Every record below should be transcribed exactly. Omit the images.

**RAW DATA**
*** Block opens ***

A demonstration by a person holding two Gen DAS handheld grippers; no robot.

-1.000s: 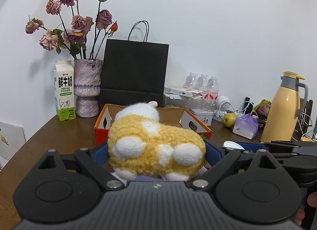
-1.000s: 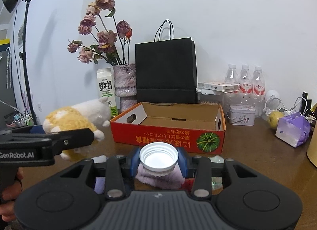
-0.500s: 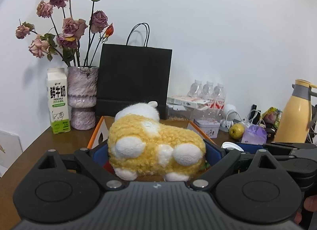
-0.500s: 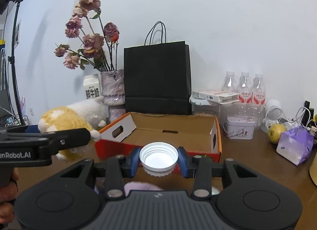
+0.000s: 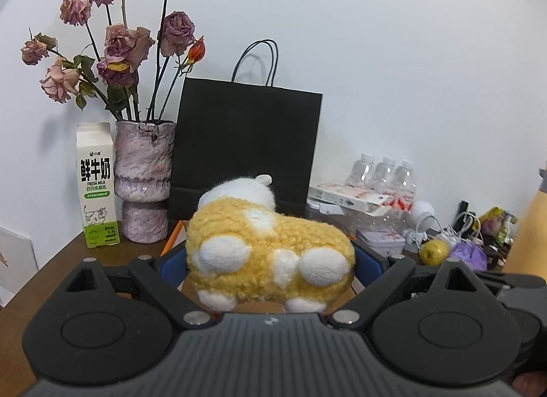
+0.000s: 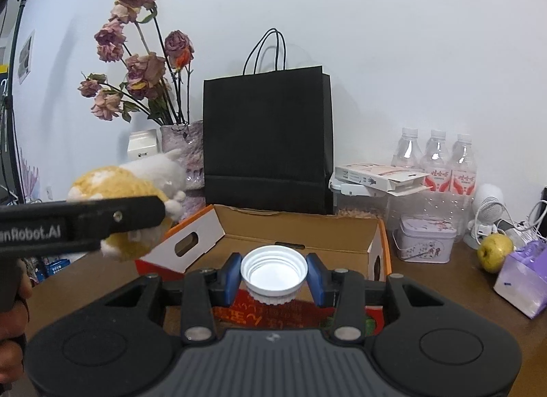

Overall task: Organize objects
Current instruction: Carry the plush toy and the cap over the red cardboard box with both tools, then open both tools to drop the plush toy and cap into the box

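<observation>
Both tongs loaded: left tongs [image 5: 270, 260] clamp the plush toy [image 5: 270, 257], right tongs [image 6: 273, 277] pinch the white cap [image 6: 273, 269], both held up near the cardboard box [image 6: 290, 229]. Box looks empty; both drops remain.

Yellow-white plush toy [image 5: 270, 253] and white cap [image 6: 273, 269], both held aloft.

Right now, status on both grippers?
Left gripper shut on plush toy. Right gripper shut on white lid. Cardboard box ahead, unobstructed.
</observation>
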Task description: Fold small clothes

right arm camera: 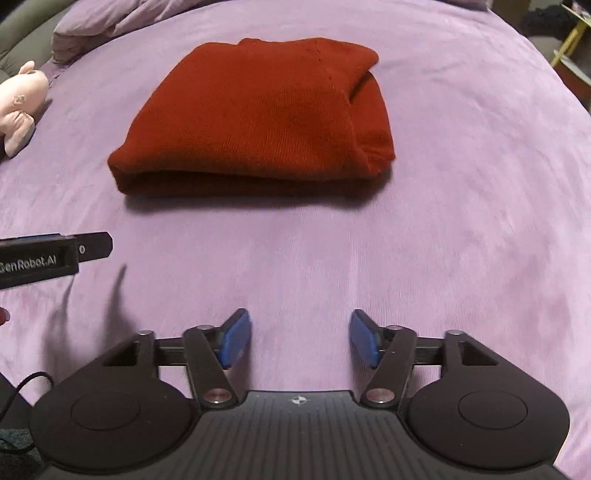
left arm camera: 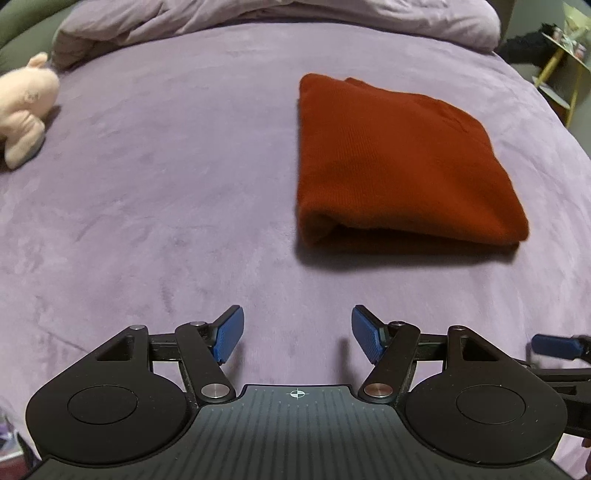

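A rust-red knitted garment (left arm camera: pixel 399 158) lies folded into a thick rectangle on the purple bedspread (left arm camera: pixel 166 184). In the right wrist view the same garment (right arm camera: pixel 258 122) sits ahead of centre, its folded edge towards me. My left gripper (left arm camera: pixel 297 334) hovers over bare bedspread, short of the garment and to its left, open with nothing between its blue pads. My right gripper (right arm camera: pixel 300 338) is also open and empty, a little back from the garment's near edge. The left gripper's black body (right arm camera: pixel 48 254) shows at the left edge of the right wrist view.
A pale pink plush toy (left arm camera: pixel 26 107) lies at the far left of the bed. A rumpled lilac duvet (left arm camera: pixel 258 18) is heaped along the far side. A yellow-framed shelf (left arm camera: pixel 565 59) stands beyond the bed's right edge. A black cable (right arm camera: pixel 22 387) runs at the lower left.
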A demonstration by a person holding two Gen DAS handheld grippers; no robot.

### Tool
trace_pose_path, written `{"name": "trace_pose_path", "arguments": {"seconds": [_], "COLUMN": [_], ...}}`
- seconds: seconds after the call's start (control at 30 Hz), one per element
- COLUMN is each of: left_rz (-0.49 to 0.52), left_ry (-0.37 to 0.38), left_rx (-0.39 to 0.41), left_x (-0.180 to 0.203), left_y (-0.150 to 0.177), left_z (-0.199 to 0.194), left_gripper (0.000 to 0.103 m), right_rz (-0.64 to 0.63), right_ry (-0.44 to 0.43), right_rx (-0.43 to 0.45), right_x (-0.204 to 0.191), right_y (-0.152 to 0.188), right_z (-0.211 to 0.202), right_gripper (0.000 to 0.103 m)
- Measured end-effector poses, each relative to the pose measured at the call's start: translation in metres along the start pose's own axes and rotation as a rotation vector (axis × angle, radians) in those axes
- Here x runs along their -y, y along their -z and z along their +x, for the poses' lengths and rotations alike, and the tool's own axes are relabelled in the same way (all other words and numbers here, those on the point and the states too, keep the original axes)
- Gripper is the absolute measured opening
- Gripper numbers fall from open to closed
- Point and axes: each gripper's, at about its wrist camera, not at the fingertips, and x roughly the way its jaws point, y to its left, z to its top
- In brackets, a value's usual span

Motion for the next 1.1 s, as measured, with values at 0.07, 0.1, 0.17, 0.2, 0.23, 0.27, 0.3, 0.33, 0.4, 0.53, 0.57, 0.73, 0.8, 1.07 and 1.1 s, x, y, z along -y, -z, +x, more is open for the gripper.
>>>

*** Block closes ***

**OUTPUT BELOW**
A demonstration by a person holding two Gen DAS handheld grippers; no robot.

-1.000s: 
-1.000s: 
-0.500s: 
-0.500s: 
+0.000s: 
+0.000s: 

Overall task: Organize objects
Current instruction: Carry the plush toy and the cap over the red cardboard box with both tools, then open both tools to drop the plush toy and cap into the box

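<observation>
Both tongs loaded: left tongs [image 5: 270, 260] clamp the plush toy [image 5: 270, 257], right tongs [image 6: 273, 277] pinch the white cap [image 6: 273, 269], both held up near the cardboard box [image 6: 290, 229]. Box looks empty; both drops remain.

Yellow-white plush toy [image 5: 270, 253] and white cap [image 6: 273, 269], both held aloft.

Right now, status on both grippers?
Left gripper shut on plush toy. Right gripper shut on white lid. Cardboard box ahead, unobstructed.
</observation>
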Task description: Fold small clothes

right arm camera: 
left arm camera: 

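A rust-red knitted garment (left arm camera: pixel 399 158) lies folded into a thick rectangle on the purple bedspread (left arm camera: pixel 166 184). In the right wrist view the same garment (right arm camera: pixel 258 122) sits ahead of centre, its folded edge towards me. My left gripper (left arm camera: pixel 297 334) hovers over bare bedspread, short of the garment and to its left, open with nothing between its blue pads. My right gripper (right arm camera: pixel 300 338) is also open and empty, a little back from the garment's near edge. The left gripper's black body (right arm camera: pixel 48 254) shows at the left edge of the right wrist view.
A pale pink plush toy (left arm camera: pixel 26 107) lies at the far left of the bed. A rumpled lilac duvet (left arm camera: pixel 258 18) is heaped along the far side. A yellow-framed shelf (left arm camera: pixel 565 59) stands beyond the bed's right edge. A black cable (right arm camera: pixel 22 387) runs at the lower left.
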A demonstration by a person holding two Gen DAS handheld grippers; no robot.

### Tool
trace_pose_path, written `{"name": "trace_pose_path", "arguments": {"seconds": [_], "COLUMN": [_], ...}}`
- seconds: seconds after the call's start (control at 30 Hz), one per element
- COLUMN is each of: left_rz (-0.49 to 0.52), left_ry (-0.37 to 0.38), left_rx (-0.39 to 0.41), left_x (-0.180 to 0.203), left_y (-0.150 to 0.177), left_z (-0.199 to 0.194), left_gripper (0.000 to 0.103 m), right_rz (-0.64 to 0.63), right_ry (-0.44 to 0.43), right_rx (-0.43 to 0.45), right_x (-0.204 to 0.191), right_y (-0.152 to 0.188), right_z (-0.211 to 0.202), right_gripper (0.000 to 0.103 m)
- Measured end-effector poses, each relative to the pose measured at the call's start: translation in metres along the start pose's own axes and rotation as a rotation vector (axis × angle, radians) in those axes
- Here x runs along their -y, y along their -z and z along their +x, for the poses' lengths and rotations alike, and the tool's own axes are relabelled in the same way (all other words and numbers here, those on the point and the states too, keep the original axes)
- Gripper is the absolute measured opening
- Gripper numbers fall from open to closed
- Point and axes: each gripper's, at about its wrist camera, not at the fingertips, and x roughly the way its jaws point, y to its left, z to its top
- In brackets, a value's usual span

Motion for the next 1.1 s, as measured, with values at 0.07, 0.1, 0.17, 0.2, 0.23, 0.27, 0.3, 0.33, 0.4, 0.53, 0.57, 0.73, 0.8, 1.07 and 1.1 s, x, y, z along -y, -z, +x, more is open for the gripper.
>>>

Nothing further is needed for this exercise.